## Problem description
From the first line to the last, repeat the data exactly and drop the pictures.

## Input data
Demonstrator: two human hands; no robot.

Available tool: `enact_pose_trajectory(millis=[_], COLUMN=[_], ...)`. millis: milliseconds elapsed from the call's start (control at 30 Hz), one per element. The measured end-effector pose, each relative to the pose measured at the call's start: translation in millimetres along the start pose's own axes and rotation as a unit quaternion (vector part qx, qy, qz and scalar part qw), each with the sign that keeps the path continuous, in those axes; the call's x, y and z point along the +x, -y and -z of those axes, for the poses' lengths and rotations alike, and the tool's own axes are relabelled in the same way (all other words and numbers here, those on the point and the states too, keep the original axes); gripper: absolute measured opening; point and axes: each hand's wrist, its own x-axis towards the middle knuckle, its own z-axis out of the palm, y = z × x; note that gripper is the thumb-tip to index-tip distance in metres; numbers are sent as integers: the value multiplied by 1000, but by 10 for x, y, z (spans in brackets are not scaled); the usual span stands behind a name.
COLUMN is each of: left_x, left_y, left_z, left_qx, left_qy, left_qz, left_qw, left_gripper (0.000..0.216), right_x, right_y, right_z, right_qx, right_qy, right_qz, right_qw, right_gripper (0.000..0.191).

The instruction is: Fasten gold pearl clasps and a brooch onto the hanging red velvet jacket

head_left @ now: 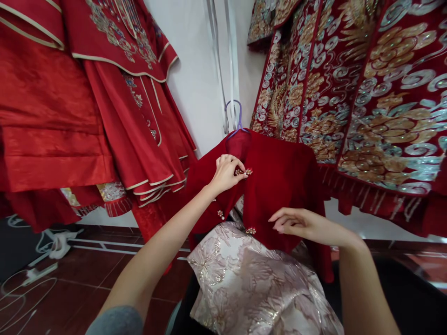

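Note:
A dark red velvet jacket (pixel 275 181) hangs in front of me on a purple hanger (pixel 240 116). Its front edges carry jewelled flower-like buttons; one lower button (pixel 250 231) shows on the right edge, another (pixel 220 214) on the left. My left hand (pixel 226 172) pinches the jacket's front near the neckline, beside the top jewelled button (pixel 248 171); its fingertips hide part of the edge. Beside the right front panel, my right hand (pixel 307 225) is loosely curved with fingers apart and holds nothing. A shiny pale-pink floral brocade cloth (pixel 251 279) lies below the jacket.
Red garments with pale piping (pixel 122 93) hang at left, and a heavily embroidered red garment (pixel 349 93) hangs at right. White metal poles (pixel 223 56) run up the wall behind the hanger. Pale shoes (pixel 60 245), a power strip (pixel 40 273) and cables are at lower left.

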Motion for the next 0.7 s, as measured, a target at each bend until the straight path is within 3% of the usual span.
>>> enact_pose_trajectory(millis=[200,400,500,600,700], left_x=[-32,-28,-38,-48,-51], left_y=[-42,-81,-85,-73,-32], left_z=[62,121,129,112,88], left_qx=[-80,-241,-259,-247,-158], left_qy=[12,-5,9,22,35], left_qz=[-10,55,40,23,-7], left_qw=[997,969,965,969,987], left_gripper=[9,11,12,13,9], right_x=[5,78,233,530,931], right_y=[4,-59,1,194,420], right_z=[-9,-48,-121,-225,-349], right_qx=[1,-14,-12,19,15], right_qy=[-6,-16,-107,-244,-287], right_qz=[2,7,64,162,231], right_qw=[1000,1000,992,956,930], right_gripper=[42,41,40,40,47])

## Response to this task
Demonstrator: two human hands; no robot.

Available tool: `enact_pose_trajectory(millis=[_], COLUMN=[_], ...)`. millis: milliseconds elapsed from the call's start (control at 30 Hz), one per element. The measured end-effector pose, each relative to the pose measured at the call's start: translation in millimetres along the start pose's own axes and rotation as a unit quaternion (vector part qx, qy, qz and scalar part qw), each with the sign that keeps the path continuous, in those axes; the call's x, y and z point along the +x, -y and -z of those axes, for the poses' lengths and rotations alike, and the tool's own axes are relabelled in the same way (all other words and numbers here, those on the point and the states too, keep the original axes); gripper: absolute measured opening; point and axes: each hand's wrist, its own x-axis towards the middle knuckle, its own z-axis out of the palm, y = z × x; note that gripper is the thumb-tip to index-tip distance in metres; numbers are sent as integers: the value multiplied by 1000, but by 10 for x, y, z (spans in brackets are not scaled); the usual span stands behind a name.
COLUMN is each of: left_x, left_y, left_z, left_qx, left_qy, left_qz, left_qw, left_gripper (0.000..0.216), right_x, right_y, right_z, right_qx, right_qy, right_qz, right_qw, right_gripper (0.000..0.191).

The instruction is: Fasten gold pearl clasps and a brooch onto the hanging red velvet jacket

head_left @ now: 

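Note:
A dark red velvet jacket (pixel 275 181) hangs in front of me on a purple hanger (pixel 240 116). Its front edges carry jewelled flower-like buttons; one lower button (pixel 250 231) shows on the right edge, another (pixel 220 214) on the left. My left hand (pixel 226 172) pinches the jacket's front near the neckline, beside the top jewelled button (pixel 248 171); its fingertips hide part of the edge. Beside the right front panel, my right hand (pixel 307 225) is loosely curved with fingers apart and holds nothing. A shiny pale-pink floral brocade cloth (pixel 251 279) lies below the jacket.
Red garments with pale piping (pixel 122 93) hang at left, and a heavily embroidered red garment (pixel 349 93) hangs at right. White metal poles (pixel 223 56) run up the wall behind the hanger. Pale shoes (pixel 60 245), a power strip (pixel 40 273) and cables are at lower left.
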
Motion for the next 0.7 s, as measured, a target at each bend until the straight path is within 3% of the usual span.
>>> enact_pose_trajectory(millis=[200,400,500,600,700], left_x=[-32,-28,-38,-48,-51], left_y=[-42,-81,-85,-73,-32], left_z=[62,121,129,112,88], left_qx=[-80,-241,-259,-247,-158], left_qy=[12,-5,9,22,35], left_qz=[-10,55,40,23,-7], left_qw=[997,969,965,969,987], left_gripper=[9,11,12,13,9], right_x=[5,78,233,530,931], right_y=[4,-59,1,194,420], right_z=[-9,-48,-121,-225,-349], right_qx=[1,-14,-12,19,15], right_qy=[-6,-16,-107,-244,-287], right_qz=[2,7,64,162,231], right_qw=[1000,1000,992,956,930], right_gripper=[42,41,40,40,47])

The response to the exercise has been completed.